> **Exercise objective**: Repeat exactly the lines of the listing below, please, starting with the first and ending with the line containing "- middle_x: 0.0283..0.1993"; leave out the rest.

> **Provided material**:
# # # # # # #
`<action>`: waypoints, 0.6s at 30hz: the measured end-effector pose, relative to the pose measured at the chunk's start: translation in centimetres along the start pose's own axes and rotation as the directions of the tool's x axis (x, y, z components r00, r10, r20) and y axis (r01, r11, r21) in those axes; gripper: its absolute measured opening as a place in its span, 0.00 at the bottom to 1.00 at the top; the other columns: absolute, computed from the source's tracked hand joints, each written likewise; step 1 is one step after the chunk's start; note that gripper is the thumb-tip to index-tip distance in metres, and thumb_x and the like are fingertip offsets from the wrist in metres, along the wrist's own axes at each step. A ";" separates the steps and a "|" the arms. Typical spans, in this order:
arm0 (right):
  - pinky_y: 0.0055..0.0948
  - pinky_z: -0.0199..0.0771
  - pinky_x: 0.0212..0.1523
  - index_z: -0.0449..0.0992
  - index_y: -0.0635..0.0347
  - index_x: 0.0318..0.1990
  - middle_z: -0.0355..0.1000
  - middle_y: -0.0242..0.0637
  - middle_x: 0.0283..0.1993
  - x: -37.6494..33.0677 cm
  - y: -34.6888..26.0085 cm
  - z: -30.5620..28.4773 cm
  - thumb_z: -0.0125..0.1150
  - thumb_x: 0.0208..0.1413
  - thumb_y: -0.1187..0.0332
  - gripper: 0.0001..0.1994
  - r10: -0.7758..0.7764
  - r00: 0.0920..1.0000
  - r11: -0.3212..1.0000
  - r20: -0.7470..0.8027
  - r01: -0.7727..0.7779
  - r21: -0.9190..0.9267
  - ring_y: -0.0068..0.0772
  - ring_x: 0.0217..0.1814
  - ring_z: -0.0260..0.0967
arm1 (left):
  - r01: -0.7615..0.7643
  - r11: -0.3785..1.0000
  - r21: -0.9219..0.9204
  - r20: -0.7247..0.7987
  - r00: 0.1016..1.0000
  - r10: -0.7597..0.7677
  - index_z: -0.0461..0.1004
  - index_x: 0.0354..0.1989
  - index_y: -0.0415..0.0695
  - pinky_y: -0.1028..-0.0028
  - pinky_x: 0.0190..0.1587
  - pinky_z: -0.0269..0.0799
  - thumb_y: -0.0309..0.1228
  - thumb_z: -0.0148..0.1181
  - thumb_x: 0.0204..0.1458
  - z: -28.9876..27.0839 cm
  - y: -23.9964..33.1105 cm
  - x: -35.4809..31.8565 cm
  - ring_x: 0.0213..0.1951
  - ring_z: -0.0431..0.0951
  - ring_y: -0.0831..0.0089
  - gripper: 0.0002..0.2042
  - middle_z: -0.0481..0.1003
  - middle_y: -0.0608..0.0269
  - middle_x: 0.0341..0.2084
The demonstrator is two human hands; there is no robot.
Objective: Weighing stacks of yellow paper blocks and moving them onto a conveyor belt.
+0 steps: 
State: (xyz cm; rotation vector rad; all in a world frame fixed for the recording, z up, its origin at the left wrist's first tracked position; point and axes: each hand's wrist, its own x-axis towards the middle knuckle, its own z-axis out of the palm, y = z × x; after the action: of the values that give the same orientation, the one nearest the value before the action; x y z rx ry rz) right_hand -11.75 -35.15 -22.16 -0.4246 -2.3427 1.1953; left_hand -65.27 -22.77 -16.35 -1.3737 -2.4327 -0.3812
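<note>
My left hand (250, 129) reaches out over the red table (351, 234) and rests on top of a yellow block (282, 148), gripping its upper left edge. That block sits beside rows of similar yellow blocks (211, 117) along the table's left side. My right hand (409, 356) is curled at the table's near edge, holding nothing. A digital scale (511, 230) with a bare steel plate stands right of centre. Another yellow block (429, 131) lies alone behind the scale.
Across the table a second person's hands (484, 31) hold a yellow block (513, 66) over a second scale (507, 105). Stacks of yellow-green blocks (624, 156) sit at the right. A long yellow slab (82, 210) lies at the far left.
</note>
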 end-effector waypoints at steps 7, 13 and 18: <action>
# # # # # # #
> **Solution for this exercise**:
`<action>`: waypoints, 0.6s at 30hz: the measured end-effector pose, relative to the pose measured at the chunk's start: translation in centimetres along the start pose's own axes and rotation as the directions of the tool's x axis (x, y, z components r00, r10, r20) and y axis (r01, r11, r21) in those axes; gripper: its absolute measured opening as a place in its span, 0.00 at the bottom to 1.00 at the top; the other columns: absolute, computed from the source's tracked hand joints, each written likewise; step 1 is one step after the chunk's start; note that gripper is the thumb-tip to index-tip distance in metres, and thumb_x and the like are fingertip offsets from the wrist in metres, along the wrist's own axes at each step. A ";" separates the steps and a "|" the arms. Typical spans, in this order:
arm0 (right):
  - pinky_y: 0.0055..0.0948
  - pinky_z: -0.0199..0.0771
  - pinky_x: 0.0212..0.1523
  - index_z: -0.0449..0.0992
  - index_y: -0.0635..0.0347
  - index_x: 0.0318..0.1990
  - middle_z: -0.0355..0.1000
  - middle_y: -0.0242..0.0637
  - middle_x: 0.0283..0.1993

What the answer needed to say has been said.